Utilizing the second-tier quantitative carrier test (13) allowed for an assessment of the disinfectant solutions’ virucidal activity. Disks (1 cm in diameter; 0. 75 mm thick) of brushed stainless steel (AISI no. 430; Muzeen Single time point experiments with a contact time of five minutes and contact time course experiments with time points of ten, twenty, and thirty minutes were conducted. Triplicate sample disks and control disks were prepared for each time point. Each disk was surface-applied with 10 ?L of the virus inoculum, which contained roughly 5 to 6 log10 EID50 of AIV based on virus recovered from the control disks. The disk was then allowed to air dry in a biosafety cabinet for one hour. Next, the disk, with the inoculum side up, was placed in a 30-mL polypropylene straightside vial. The vials were then placed inside wells of specially made metal blocks that were preconditioned to maintain the test temperatures. To cover the dried inoculum on the sample disks, a disinfectant solution (50 ?L) preconditioned to the test temperatures was added. For the control disks, phosphate-buffered saline (PBS, pH 7. 0) with or without antifreeze agent (50 ?L) was added. For varying durations of up to half an hour, the vials holding the disks were incubated at -20°C or 21°C, mimicking both warm and cold conditions. Immediately after each contact time, a neutralizer solution (950 ?L) was added to every vial (including those containing control disks) to halt the disinfectant’s action. Nine volumes of Difco D/E neutralizing broth (Thermo Fisher Scientific) and one volume of antibiotic-antimycotic (Invitrogen Canada, Burlington, Ontario) were combined to create the neutralizer. Following a 10-fold serial dilution, the suspension from each vial was examined for AIV infectivity in ECEs (14) Prior to testing the disinfectant solutions, pilot studies were carried out to evaluate the impact of the neutralizer and antifreeze agents on the survival of the virus and ECEs, as well as the impact of the neutralizer on the disinfectant’s activity.

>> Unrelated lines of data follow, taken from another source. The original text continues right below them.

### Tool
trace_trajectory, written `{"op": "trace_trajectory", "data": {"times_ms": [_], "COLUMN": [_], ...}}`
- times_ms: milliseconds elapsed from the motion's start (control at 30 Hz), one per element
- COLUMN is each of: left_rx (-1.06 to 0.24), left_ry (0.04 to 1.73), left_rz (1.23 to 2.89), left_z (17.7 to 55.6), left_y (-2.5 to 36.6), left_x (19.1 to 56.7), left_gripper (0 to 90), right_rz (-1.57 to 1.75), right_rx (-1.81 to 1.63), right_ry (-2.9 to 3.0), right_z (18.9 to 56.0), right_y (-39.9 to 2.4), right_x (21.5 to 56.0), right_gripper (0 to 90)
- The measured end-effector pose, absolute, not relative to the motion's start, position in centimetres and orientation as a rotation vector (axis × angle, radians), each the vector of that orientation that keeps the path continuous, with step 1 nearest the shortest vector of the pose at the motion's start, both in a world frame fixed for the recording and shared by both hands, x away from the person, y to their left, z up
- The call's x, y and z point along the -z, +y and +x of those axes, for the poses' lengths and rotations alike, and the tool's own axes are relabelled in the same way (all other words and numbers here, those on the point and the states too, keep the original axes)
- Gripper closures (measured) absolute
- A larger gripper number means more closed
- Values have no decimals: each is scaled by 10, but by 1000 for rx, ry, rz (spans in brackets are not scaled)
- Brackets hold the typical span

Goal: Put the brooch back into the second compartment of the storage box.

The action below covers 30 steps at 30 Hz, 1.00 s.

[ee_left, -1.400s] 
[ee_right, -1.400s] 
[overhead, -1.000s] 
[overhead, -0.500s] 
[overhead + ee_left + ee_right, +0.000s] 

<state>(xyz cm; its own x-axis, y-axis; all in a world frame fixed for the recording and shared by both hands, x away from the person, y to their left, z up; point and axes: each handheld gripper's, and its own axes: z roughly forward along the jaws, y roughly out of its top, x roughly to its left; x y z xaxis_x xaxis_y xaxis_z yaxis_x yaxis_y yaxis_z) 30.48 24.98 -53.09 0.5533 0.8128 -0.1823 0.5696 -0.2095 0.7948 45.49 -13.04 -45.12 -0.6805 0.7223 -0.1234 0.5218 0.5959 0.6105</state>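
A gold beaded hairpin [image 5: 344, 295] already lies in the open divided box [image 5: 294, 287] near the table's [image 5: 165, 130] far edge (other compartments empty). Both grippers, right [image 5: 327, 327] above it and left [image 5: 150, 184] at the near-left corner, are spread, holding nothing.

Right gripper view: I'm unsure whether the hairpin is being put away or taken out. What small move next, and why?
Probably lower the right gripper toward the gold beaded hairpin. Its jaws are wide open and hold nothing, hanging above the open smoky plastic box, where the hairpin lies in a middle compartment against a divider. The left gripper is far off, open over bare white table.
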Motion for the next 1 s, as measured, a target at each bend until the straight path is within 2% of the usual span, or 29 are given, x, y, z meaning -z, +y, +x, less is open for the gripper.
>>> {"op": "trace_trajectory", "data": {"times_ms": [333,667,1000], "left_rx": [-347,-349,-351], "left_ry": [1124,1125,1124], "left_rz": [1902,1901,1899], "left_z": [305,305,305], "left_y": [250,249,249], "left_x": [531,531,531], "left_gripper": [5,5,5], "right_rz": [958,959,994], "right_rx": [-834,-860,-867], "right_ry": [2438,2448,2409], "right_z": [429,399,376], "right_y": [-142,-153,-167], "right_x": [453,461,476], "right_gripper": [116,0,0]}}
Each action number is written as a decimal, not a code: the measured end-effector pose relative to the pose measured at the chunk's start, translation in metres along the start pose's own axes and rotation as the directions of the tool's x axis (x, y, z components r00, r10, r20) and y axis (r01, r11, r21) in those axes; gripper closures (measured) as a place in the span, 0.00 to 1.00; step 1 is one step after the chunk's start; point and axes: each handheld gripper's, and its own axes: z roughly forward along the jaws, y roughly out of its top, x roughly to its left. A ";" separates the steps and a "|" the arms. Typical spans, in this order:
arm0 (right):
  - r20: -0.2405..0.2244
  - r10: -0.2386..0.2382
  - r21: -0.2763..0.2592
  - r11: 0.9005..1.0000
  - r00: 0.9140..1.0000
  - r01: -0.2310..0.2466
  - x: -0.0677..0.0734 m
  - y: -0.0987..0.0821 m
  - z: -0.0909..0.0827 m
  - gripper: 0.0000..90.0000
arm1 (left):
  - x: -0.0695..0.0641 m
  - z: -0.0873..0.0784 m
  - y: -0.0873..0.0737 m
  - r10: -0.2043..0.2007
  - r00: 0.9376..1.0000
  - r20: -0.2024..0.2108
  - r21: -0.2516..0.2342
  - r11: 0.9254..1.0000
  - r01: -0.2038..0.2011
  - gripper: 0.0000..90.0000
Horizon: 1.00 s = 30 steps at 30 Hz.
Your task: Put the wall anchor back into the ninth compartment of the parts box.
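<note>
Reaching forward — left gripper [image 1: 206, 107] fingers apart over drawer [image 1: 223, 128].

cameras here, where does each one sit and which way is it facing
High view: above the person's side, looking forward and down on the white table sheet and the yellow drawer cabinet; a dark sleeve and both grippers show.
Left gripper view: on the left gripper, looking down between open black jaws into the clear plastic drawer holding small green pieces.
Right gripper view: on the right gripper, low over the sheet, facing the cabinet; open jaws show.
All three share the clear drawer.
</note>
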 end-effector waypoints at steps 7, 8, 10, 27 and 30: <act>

In other studies, disinfectants were able to kill the AIV and Newcastle disease virus at roughly 20°C after only 5 to 10 minutes of contact (4,5,9) However, chemical reactions slow down with decreasing temperature, meaning that more contact time is needed for effective disinfection (9) Increasing a disinfectant’s concentration can expedite the disinfection process (8), but at -20°C, rapid freezing, the organic load on surfaces, and pathogen resistance can make the disinfection process ineffective (9,19). In the current study, the Virkon solution supplemented with 2030–%20PG, 2020–%20MeOH, or 2020–%20CaCl2 resulted in the full inactivation of 2006. H6N2 AIV’s EID50 was 0 log10 in 5 minutes at ?20°C. These findings are consistent with earlier research that found that antifreeze agents added to oxidizing disinfectants, such as Virkon, could effectively kill AIV and the Newcastle disease virus at subfreezing temperatures (9,10). %20In the current study, the AIV was reduced by approximately 6% log10% EID50% within 5% of a minute with the addition of either 2020% MeOH or 2020% CaCl2%, but only by 4% log10% with the addition of 2030% PG% (20) When the Accel concentration was increased from 5% to 6. With the addition of any of the 3% antifreeze agents, a 25% a-log10 reduction within 5 minutes was achieved (%)20

The information displayed is the average quantity of virus found on three separate sets of test or control disks used in repeated tests. To identify significant variations in the quantity of virus recovered from disks incubated at the same temperature for the same contact time, one-way analysis of variance (15) was employed. P was chosen as the crucial threshold for significance. 05.